All of their hard work paid off; the student curators deem their exhibit a huge success. “The ultimate goal of the course was to see what it’s like to be a museum curator,” said Caitlin Hanno. “Usually how it works in museums is the director has control, the curators need to work around the pieces while following the director’s guidelines. That’s exactly what we did in the course; it was very integrated, very interdisciplinary.”

According to the introductory description in the gallery written by the students, “The utopian genre has been a vehicle for conceptualizing new worlds… these imaginations are ways for us to realize our cultural fears and desires in preparation for worlds to come.” The gallery includes a variety of utopian, futuristic and bizarre pieces that will be sure to capture your imagination. Featured artwork includes Communist-era posters from the Soviet Union and China, aerial-view maps of Jerusalem and Barcelona, as well as imagined utopias from France and other cultures. Books suggested by the students that embody these themes include “The Giver”, “1984” and “Brave New World.”

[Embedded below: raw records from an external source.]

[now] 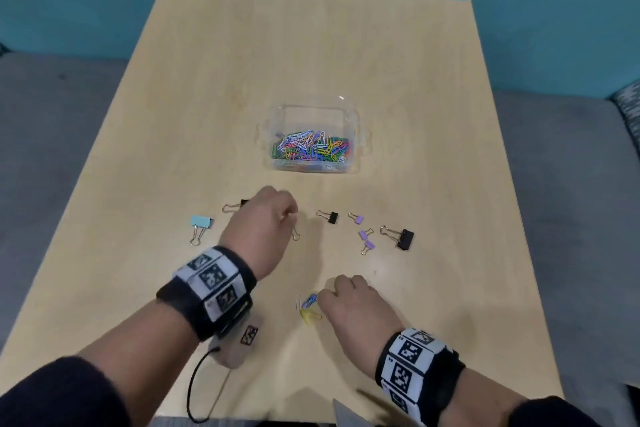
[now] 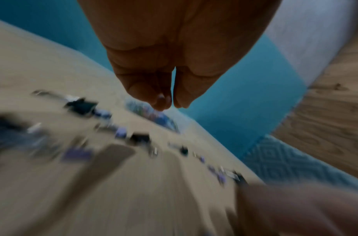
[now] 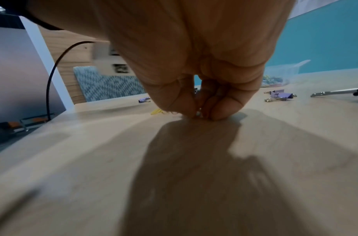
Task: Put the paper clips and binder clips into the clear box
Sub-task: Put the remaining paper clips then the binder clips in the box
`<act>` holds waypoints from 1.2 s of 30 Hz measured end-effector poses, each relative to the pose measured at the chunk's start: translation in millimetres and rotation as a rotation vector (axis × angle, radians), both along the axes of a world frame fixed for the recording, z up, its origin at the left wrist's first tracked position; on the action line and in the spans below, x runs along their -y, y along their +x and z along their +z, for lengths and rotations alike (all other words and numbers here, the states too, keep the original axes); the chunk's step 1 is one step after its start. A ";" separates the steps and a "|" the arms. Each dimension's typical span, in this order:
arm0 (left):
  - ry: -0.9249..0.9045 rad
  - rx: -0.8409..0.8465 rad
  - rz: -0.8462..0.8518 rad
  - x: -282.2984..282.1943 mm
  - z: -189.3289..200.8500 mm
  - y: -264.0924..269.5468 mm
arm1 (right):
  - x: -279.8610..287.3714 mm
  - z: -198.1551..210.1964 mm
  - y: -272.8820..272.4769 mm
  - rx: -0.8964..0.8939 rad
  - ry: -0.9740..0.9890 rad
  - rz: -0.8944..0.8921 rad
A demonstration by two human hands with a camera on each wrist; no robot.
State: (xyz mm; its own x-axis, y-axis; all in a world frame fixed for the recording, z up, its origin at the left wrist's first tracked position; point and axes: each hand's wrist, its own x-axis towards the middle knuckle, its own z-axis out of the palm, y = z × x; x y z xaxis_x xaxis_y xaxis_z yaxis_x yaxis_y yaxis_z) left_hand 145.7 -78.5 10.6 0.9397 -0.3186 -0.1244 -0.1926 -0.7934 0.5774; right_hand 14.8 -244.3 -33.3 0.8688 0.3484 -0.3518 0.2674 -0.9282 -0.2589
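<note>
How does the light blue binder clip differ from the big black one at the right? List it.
Colour: the light blue binder clip is pale blue, the big black binder clip black. Place: blue lies left of the left hand, black at the far right. Handles: blue's point toward the person, black's toward the left. Both lie outside the clear box.

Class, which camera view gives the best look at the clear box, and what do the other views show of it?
The head view: the clear box sits whole and sharp mid-table, with coloured paper clips inside. The right wrist view shows only its side, low and far off behind the right hand. The left wrist view shows a blurred streak of colour below the fingertips.
</note>
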 end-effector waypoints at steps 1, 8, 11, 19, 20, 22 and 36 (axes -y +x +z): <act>0.019 -0.055 -0.066 -5.8 -5.7 -24.8 | 1.0 0.4 -0.6 0.004 0.021 0.024; 0.146 -0.210 -0.255 -12.1 -43.0 -111.5 | 10.8 7.6 14.4 -0.183 0.134 -0.098; 0.223 -0.158 -0.324 -5.1 -48.8 -108.5 | 18.4 26.7 46.5 -0.200 0.279 -0.368; 0.334 -0.172 -0.430 2.6 -41.1 -99.9 | 17.6 72.0 206.9 0.148 0.238 -0.419; 0.335 -0.171 -0.422 4.3 -38.9 -99.0 | 16.7 73.0 220.2 0.167 0.215 -0.394; 0.322 -0.186 -0.387 6.9 -35.4 -98.1 | 16.7 75.0 235.3 0.185 0.190 -0.365; 0.340 -0.169 -0.318 11.2 -32.7 -110.6 | 28.0 18.0 27.0 -0.017 0.400 -0.462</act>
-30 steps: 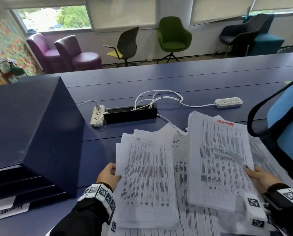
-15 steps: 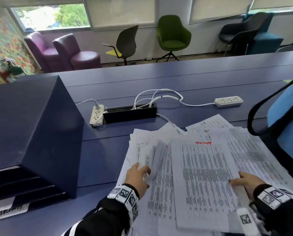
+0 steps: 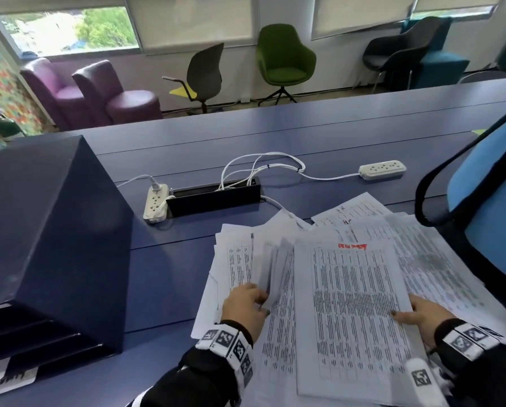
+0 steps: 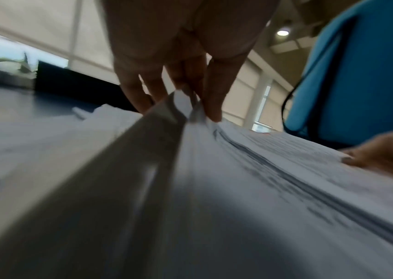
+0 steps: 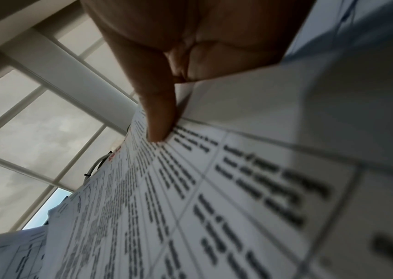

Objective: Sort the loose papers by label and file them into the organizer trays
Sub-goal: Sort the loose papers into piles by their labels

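Printed sheets [image 3: 439, 259] lie fanned over the near right of the blue table [image 3: 304, 136]. My right hand [image 3: 413, 317] grips a stack topped by a sheet with a red label [image 3: 352, 246]; its thumb [image 5: 159, 117] presses on the top page and its fingers are hidden beneath. Left of that stack, my left hand [image 3: 257, 301] pinches the lifted edges of a few sheets [image 4: 179, 105] between its fingers and thumb. The dark blue organizer [image 3: 55, 230] stands at the left, with labelled trays [image 3: 8, 380] at its open front.
Two white power strips [image 3: 155, 203] [image 3: 382, 170] with looped cables flank a black cable box [image 3: 213, 196] beyond the papers. A blue chair back [image 3: 492, 186] with a black rim stands close on the right. Chairs line the far wall.
Both hands have lowered their stacks onto the pile. My left hand has let go of its stack and moved right to leaf through sheet edges; my right hand keeps the red-labelled stack.
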A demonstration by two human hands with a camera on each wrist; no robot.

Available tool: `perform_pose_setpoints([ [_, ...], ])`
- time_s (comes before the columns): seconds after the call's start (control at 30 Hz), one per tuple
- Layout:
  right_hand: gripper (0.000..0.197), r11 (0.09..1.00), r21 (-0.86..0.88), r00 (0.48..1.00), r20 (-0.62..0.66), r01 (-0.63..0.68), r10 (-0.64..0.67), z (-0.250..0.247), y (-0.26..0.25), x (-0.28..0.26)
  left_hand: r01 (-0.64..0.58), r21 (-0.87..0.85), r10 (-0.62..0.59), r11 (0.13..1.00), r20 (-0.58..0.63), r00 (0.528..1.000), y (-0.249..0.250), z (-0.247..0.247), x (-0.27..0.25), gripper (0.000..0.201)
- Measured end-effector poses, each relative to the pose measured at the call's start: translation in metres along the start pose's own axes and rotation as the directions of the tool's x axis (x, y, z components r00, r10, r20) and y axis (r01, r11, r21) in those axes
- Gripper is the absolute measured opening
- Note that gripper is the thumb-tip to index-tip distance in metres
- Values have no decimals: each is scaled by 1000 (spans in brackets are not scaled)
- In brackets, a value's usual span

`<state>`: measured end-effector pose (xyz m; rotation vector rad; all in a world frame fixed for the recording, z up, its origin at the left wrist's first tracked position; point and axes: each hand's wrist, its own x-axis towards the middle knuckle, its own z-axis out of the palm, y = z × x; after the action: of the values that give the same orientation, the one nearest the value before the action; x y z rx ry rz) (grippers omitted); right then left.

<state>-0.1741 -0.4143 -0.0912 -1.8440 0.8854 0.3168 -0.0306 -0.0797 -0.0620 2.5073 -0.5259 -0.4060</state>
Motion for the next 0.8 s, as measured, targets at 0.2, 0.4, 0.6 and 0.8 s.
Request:
perform_pose_setpoints([
  [0.2, 78, 1000, -10, 999, 44, 17, -17, 0, -10, -7, -37, -54, 41, 998, 75, 996, 14, 7, -5, 34],
  [0.4, 89, 999, -20, 999, 33, 27, -26, 1, -8, -7, 297, -444, -223, 845, 213, 951, 3, 1, -3, 56],
  [0.6, 110, 996, 75, 998, 39, 40, -43, -1, 12, 7, 320, -729, -286, 605, 176, 942, 1, 3, -3, 91],
  [0.8, 43, 996, 67, 993, 94, 65, -71, 31, -40, -22, 423, -407, -400, 809, 146, 905, -15, 0, -1, 31],
])
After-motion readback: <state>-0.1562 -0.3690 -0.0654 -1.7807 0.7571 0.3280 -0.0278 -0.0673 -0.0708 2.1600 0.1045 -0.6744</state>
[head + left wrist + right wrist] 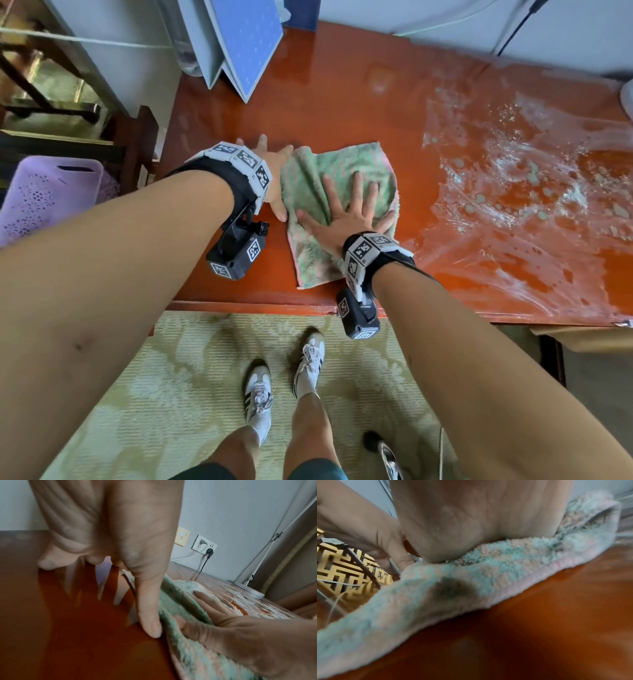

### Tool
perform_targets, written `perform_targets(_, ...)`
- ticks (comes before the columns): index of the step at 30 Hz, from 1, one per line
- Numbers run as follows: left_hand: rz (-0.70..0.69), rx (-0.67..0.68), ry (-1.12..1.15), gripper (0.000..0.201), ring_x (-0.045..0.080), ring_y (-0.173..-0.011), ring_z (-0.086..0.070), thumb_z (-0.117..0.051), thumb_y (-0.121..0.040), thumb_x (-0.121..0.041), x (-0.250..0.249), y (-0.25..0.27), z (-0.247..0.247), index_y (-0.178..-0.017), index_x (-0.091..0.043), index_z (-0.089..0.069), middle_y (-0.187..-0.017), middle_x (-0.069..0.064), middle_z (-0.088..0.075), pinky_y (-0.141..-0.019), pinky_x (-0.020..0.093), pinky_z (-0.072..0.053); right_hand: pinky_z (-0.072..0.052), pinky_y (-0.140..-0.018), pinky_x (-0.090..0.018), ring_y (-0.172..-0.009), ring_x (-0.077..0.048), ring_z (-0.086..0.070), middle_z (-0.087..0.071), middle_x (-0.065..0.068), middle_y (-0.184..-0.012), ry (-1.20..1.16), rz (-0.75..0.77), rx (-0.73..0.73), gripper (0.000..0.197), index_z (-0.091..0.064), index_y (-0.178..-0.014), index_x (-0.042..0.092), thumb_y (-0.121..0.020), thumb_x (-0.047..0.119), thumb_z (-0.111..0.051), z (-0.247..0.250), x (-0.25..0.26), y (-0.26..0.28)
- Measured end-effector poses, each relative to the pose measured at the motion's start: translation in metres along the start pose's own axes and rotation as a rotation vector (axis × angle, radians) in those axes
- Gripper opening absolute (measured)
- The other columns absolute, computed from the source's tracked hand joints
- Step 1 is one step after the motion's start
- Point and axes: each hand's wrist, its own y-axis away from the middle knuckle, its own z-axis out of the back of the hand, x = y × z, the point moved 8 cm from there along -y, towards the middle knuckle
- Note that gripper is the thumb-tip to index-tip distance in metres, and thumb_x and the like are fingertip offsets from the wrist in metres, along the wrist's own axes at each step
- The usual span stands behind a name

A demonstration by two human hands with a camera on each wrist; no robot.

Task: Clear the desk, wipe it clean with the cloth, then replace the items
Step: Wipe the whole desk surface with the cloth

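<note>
A green and pink terry cloth (318, 171) lies spread on the glossy red-brown desk (342, 102), near its front edge. My right hand (356, 202) presses flat on the cloth with fingers straight and spread. In the right wrist view its palm (471, 520) bears down on the cloth (436, 588), which has a dark stain. My left hand (274, 168) rests flat on the bare desk against the cloth's left edge. In the left wrist view its thumb (150, 615) touches the cloth (185, 609) next to the right hand (231, 628).
White foamy streaks (513, 192) cover the desk's right half. Blue speckled panels (246, 44) lean at the back left. A lamp base (248, 589) and cables from a wall socket (204, 545) sit at the far right. A purple basket (44, 195) stands on the floor, left.
</note>
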Motion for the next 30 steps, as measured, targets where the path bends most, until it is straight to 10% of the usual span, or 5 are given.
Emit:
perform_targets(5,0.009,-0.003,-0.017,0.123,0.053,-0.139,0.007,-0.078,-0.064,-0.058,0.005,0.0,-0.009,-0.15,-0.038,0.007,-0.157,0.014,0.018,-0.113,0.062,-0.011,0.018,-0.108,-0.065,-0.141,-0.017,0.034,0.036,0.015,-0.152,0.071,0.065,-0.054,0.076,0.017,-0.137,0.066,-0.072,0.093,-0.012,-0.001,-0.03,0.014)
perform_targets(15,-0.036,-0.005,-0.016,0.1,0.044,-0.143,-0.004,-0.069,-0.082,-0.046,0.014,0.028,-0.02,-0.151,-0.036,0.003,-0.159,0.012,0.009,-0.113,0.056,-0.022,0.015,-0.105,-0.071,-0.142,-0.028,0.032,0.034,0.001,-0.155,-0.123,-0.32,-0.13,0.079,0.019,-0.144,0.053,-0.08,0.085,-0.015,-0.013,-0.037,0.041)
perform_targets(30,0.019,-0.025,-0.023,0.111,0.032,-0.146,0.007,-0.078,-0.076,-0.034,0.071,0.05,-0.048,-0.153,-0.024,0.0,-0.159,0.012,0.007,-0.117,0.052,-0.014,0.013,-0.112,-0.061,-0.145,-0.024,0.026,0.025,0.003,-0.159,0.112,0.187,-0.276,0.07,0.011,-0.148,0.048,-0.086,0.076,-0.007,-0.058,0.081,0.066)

Ishii recommends paying particular attention to the section of the gallery with the Communist-era posters. While he says most of the exhibit focuses on the abstract, these posters “have a very real connection, it relates to our contemporary life.”

As for the course itself, Exhibition Workshop is offered to students of all majors and minors. This is the second year the course has been offered; last year’s exhibit theme was The History of Art History, and the theme for the upcoming Fall 2012 semester is Representations of Time. The course will be offered every fall during New Student Days and is worth .25 credits.

The “Utopia, Dystopia and Imagined Worlds” exhibit is featured in the South Gallery of the Wright Museum of Art and will be open through November 13. The museum is open from 11 a.m. to 4 p.m. every Tuesday through Sunday.